Герцог дальше ступает - мертвенная тишина тому сопутствует проводником захоронения давнего воспоминаний в серой листве и зажухлой траве жёлтой.
А среди той - лепестки клевера. Сладкого, помнится, безобразного своей структурой, но таким родным при пчелином гудении и муравьином трудолюбии: в юношестве наперегонки хватал четырехлистный и жевал, глаза жмурив и ожидая самую заветную мечту - не беспокоился о ее осуществлении, ибо чувство немой победы ласкает нутро и давит поджелудочную: он выиграл, чего ещё желать?
Паксли пусто глядит и наклоняется, рукой холодной проводит по розовому шарику, сжимает нежный и смакует помедлив. Не сладко. От чего же тогда так было весело и вкусно?
Круговерть темная поглощает вновь, сжирает изнутри самыми гадкими мыслями и правдой глушит, отвечая на случайно поставленный вопрос - т ы в ы р о с. Вырос и те забавы - бред кобылы сизой; вырос, и тебе больше никогда не надо будет пробовать горячее вонючее молоко, вырос, и тебе никогда не поваляться беззаботно в траве высокой, ибо та серая стала навеки. Вырос. И это звучит как приговор посмертный. Вырос.
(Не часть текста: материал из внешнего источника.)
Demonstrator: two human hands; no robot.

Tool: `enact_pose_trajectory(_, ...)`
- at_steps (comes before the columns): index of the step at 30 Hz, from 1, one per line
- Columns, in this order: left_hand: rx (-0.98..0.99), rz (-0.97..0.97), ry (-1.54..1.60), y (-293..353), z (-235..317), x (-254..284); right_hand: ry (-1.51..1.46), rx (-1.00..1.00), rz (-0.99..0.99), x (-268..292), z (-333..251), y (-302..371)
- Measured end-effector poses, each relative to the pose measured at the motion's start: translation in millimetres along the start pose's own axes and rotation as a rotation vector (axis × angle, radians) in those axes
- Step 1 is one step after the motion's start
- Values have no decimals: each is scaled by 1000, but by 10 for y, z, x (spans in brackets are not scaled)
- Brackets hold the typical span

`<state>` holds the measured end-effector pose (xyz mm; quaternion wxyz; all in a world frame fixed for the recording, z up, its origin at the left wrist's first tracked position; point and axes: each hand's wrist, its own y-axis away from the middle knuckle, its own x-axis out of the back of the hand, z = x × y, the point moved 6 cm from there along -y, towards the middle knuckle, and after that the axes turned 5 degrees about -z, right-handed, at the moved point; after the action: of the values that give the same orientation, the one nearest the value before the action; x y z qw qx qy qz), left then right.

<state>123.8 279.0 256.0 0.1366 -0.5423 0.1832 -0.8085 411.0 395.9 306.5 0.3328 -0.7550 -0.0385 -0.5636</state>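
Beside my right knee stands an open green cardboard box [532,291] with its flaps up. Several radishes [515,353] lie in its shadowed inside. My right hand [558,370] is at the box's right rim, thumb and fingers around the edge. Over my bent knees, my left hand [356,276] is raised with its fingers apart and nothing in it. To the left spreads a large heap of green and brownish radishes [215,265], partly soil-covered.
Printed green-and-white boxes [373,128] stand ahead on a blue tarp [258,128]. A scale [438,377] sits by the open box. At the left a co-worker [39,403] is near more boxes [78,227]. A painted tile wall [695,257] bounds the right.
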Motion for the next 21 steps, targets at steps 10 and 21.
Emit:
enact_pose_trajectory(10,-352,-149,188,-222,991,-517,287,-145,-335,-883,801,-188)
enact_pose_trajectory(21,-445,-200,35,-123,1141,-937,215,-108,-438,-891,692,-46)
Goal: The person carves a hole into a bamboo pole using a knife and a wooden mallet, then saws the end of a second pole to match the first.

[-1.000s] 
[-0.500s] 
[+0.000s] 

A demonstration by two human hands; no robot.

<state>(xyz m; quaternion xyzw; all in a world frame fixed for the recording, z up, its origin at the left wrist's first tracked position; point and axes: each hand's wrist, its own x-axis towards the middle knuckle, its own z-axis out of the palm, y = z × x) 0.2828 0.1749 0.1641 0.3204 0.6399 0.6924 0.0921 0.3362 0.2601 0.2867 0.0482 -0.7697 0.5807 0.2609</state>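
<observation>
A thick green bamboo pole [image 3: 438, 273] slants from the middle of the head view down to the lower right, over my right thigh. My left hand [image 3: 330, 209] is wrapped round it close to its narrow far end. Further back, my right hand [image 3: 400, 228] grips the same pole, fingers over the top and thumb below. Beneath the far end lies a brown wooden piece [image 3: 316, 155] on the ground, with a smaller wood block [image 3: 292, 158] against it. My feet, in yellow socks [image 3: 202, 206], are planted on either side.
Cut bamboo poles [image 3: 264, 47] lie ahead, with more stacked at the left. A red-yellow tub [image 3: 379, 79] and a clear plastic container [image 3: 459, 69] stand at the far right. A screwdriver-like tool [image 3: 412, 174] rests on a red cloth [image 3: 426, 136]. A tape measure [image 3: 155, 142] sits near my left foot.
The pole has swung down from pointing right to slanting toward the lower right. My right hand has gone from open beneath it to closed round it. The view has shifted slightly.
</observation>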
Неуверенно рука вздрогнет и тот не переживет сражение жестокое в душе, которое поднимает сердце и вынуждает проникнуться пылью с бесконечного лабиринта сознания в самых темных закаулочках души. Не вытянет, оттого и боится ронять жемчуг с очей на холодную землю, оскверняя надежду светлую по самой жизни счастливой.
А в дали падает месяц и остроконечными серебром тешится средь звёздочек с туманом-дымом. Ничего идиллию не нарушит крепким звоном тишины, коя покрывает каждую щель темную и манит в сказку про птенца, да только светило алое ныне не зайдет с небосвода в изъяны горизонта никогда; и ночь эта, кажется, бесконечна.
Мороз щиплет и ранит узором красным изнеженное лицо - Эймон начинает понимать о всем абьюзе лишь сейчас: колени сводит тонкие, лодыжки немеют сверху-вниз, а грудь уж напряглась мужская, кожей гусиной покрываясь.
Он чувствует себя утопленным котёнком, кой не успел учуять материнское тепло груди мягкой и сытое молоко на усах - опустошенный, один на целом свете безжалостном, что так и давит совсем сторон в точку его превращая; гудит светлая головушка, болит кадык и позвонки хрустят, да только жарко глядеть на цветик нежно голубой последний - незабудка с тысячью глазками милейшими: смотришь в них, да на душеньке паршивость солью растворяется, улыбка лёгкая просится сама на лико бледное.
– Эймон.
И голос строг мужской, точно приказ перед расстрелом - холоден, громок: по ушам ударит и вынудит ладонь обмерзлую сжать. Он поднимает голову - это он. Он - его спасение от промерзлой зимы и антидот от каменной гордости.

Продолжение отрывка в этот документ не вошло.